-- Try it --
The listing below holds a line with "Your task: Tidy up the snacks" and a later line with "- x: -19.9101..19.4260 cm". Write out those two lines and every line between them, exactly, and nothing else.

• • • • • • •

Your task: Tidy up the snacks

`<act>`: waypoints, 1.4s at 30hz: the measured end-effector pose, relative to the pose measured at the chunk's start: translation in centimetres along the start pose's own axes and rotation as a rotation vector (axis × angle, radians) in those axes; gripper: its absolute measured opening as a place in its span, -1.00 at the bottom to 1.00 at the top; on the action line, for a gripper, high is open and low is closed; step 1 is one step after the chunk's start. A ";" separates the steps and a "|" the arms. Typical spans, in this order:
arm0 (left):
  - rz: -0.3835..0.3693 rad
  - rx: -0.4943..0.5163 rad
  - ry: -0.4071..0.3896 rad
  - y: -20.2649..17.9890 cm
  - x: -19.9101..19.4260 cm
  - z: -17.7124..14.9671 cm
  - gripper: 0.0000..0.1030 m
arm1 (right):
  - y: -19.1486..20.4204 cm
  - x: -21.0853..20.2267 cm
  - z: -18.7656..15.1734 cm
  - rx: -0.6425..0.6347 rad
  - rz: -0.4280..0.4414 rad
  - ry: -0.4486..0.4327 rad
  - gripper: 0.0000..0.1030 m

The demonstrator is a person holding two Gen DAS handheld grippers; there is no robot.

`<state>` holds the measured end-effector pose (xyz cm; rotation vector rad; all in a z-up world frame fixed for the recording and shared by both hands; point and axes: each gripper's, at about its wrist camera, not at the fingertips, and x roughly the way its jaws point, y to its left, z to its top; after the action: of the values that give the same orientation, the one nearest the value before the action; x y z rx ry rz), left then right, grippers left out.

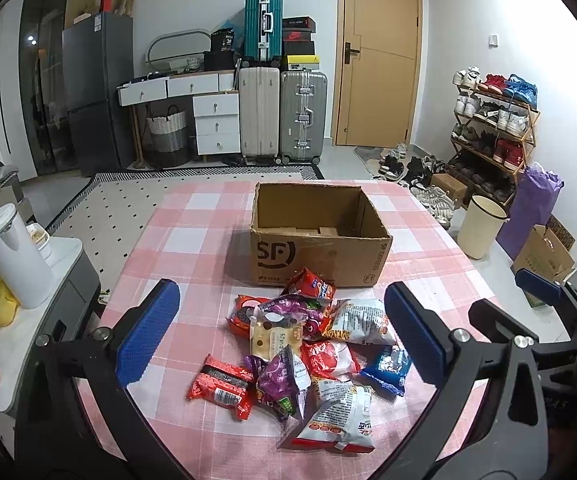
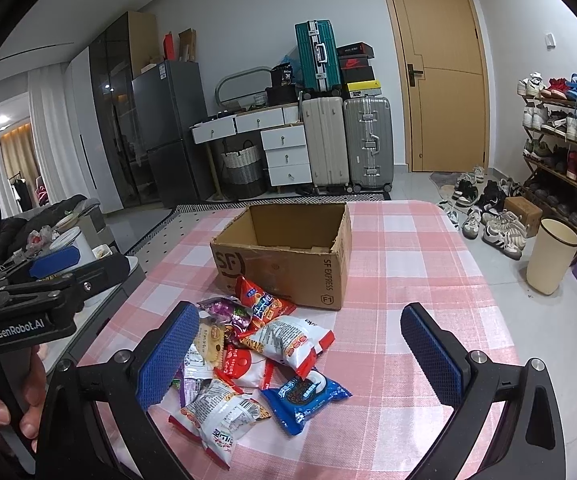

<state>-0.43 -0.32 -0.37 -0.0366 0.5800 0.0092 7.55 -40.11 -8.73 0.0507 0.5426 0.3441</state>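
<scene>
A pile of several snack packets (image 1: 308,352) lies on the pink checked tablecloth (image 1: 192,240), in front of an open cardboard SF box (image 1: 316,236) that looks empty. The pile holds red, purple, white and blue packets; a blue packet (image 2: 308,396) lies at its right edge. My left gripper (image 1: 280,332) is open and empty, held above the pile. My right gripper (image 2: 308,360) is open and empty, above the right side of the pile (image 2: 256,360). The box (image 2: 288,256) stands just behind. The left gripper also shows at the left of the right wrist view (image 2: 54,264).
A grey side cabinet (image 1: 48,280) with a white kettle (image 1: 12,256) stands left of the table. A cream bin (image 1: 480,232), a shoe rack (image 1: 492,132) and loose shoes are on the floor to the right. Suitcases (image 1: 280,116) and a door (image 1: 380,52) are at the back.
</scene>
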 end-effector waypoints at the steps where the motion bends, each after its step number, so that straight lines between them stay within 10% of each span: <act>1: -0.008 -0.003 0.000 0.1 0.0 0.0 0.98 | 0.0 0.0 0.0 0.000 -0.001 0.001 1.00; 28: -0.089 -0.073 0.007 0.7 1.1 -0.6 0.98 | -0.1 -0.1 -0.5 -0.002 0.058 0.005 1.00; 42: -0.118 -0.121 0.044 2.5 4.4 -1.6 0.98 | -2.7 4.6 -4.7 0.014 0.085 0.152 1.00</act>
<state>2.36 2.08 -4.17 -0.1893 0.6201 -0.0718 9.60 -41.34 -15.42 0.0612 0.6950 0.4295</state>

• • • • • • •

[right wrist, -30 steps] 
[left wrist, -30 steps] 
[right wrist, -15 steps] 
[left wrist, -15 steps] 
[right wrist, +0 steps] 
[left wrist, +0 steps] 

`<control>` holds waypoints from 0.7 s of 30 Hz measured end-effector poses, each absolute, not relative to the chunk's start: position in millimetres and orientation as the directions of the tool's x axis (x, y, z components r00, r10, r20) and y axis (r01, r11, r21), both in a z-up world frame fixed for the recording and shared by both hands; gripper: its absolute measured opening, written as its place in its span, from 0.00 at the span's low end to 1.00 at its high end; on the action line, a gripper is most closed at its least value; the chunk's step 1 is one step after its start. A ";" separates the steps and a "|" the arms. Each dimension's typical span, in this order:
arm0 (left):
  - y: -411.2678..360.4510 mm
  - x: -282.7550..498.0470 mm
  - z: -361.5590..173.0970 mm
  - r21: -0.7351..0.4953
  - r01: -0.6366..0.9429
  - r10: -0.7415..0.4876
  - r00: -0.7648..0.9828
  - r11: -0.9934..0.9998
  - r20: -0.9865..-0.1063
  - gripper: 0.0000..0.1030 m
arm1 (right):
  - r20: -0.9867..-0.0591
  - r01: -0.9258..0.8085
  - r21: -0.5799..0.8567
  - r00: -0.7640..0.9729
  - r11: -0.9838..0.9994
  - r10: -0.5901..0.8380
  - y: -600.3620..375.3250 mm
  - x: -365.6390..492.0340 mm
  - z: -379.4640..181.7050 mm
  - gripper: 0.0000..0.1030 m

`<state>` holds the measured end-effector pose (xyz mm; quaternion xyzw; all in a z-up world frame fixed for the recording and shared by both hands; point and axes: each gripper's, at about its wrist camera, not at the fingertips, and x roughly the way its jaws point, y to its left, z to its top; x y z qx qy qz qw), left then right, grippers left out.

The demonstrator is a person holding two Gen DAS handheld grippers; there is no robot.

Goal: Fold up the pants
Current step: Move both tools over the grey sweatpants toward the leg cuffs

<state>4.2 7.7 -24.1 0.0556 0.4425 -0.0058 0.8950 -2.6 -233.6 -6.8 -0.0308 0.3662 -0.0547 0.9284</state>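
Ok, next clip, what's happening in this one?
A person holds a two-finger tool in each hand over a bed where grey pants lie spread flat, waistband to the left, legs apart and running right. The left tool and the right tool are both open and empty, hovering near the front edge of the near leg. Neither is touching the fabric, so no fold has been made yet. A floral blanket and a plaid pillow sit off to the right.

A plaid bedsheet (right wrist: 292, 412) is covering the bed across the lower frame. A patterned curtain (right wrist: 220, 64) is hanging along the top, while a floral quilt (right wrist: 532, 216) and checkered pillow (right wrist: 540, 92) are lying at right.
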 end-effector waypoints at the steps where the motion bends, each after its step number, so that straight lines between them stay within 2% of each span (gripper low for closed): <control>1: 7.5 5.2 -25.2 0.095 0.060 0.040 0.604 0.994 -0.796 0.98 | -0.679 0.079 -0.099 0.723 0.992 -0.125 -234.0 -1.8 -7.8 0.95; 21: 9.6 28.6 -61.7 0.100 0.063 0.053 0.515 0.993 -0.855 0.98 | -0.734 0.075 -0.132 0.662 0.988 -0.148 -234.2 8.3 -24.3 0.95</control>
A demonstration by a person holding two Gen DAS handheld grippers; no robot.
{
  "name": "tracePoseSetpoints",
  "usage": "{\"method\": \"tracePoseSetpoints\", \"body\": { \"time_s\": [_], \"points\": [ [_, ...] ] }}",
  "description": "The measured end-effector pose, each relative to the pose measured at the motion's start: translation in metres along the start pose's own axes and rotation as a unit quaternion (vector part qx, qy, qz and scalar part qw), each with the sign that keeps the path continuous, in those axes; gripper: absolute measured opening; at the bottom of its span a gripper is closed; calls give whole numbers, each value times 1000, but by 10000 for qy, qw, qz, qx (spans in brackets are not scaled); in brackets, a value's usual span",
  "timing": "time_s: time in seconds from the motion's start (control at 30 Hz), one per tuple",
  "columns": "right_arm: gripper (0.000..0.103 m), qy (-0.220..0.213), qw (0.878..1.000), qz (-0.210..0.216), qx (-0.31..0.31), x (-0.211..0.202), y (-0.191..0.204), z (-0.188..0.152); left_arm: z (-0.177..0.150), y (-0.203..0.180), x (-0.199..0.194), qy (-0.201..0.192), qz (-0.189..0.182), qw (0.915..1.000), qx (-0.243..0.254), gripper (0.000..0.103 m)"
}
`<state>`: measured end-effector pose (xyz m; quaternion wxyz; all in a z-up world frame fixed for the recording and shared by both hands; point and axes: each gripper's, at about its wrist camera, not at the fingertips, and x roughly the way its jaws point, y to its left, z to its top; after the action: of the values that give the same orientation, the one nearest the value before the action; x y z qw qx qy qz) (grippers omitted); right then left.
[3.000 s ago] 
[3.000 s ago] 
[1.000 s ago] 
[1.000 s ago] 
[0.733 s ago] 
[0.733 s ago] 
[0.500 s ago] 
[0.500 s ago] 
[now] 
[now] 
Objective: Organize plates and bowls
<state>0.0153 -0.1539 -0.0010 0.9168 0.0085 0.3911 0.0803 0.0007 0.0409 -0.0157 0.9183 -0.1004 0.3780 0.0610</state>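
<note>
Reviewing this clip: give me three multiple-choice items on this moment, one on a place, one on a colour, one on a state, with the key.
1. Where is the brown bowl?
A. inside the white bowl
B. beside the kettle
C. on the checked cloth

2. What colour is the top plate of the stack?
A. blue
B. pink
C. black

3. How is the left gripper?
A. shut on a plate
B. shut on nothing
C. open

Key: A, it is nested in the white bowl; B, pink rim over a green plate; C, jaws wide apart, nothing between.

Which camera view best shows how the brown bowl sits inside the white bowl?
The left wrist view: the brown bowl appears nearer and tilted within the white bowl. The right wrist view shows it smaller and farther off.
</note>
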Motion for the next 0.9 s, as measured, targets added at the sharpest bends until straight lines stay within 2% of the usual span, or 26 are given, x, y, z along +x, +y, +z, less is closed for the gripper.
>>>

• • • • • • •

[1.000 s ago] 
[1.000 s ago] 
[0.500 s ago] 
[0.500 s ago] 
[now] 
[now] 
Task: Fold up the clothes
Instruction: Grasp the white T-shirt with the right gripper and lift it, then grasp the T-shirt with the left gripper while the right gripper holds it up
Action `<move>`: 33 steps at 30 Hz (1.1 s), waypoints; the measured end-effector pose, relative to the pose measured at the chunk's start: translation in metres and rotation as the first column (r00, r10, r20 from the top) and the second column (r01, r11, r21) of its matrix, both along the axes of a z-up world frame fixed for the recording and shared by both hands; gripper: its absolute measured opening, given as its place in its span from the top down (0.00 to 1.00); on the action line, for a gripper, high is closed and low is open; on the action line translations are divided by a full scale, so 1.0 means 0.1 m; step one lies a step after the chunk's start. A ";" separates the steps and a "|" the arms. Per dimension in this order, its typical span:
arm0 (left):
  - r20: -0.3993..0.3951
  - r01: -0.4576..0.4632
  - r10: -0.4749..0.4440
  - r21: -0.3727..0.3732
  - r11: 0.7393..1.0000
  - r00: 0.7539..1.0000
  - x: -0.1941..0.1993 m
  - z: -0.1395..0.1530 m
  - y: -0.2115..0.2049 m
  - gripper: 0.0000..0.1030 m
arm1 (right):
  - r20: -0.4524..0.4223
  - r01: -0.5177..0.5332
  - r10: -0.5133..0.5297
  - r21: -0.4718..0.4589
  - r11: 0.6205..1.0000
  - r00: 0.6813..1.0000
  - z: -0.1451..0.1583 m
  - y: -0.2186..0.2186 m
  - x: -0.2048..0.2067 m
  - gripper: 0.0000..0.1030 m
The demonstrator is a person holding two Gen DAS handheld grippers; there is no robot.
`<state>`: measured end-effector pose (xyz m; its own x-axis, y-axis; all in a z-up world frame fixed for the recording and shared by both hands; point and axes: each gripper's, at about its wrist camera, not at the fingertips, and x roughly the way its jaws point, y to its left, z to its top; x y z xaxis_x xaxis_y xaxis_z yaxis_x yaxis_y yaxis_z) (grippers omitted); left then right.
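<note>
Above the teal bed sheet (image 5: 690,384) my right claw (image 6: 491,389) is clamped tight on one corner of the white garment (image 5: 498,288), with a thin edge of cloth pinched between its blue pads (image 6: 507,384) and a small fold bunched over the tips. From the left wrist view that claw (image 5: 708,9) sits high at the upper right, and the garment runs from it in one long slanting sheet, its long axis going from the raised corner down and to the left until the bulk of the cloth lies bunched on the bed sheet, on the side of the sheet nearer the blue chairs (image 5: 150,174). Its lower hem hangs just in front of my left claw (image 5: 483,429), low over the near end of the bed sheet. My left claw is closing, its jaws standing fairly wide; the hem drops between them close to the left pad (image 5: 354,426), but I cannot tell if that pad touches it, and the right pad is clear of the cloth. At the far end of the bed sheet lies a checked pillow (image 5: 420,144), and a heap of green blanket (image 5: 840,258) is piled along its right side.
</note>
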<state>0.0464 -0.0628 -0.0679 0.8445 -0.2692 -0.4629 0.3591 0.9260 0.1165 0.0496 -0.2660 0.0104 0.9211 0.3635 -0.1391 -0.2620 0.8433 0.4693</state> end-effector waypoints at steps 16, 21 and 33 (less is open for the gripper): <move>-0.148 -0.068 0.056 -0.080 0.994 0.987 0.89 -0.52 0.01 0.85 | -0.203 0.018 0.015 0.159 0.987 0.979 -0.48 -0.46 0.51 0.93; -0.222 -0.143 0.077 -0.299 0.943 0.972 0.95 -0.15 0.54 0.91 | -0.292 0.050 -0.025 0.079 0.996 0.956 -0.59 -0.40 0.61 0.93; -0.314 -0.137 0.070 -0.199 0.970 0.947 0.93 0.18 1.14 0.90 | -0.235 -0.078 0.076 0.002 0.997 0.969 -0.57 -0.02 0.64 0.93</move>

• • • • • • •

-- Answer to this problem --
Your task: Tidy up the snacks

`<act>`: waypoints, 1.4s at 30hz: the measured end-effector pose, relative to the pose measured at the chunk's start: translation in centimetres along the start pose's own axes and rotation as a rotation vector (axis × angle, radians) in those axes; gripper: its absolute measured opening as a place in its span, -1.00 at the bottom to 1.00 at the top; on the action line, for a gripper, high is open and low is closed; step 1 is one step after the chunk's start. A ";" separates the steps and a "|" the arms. Typical spans, in this order:
arm0 (left):
  - rz: -0.3835..0.3693 rad
  - rx: -0.4943..0.5163 rad
  - ry: -0.4071..0.3896 rad
  - y: -20.2649..17.9890 cm
  - x: -19.9101..19.4260 cm

None of the exercise remains to be done.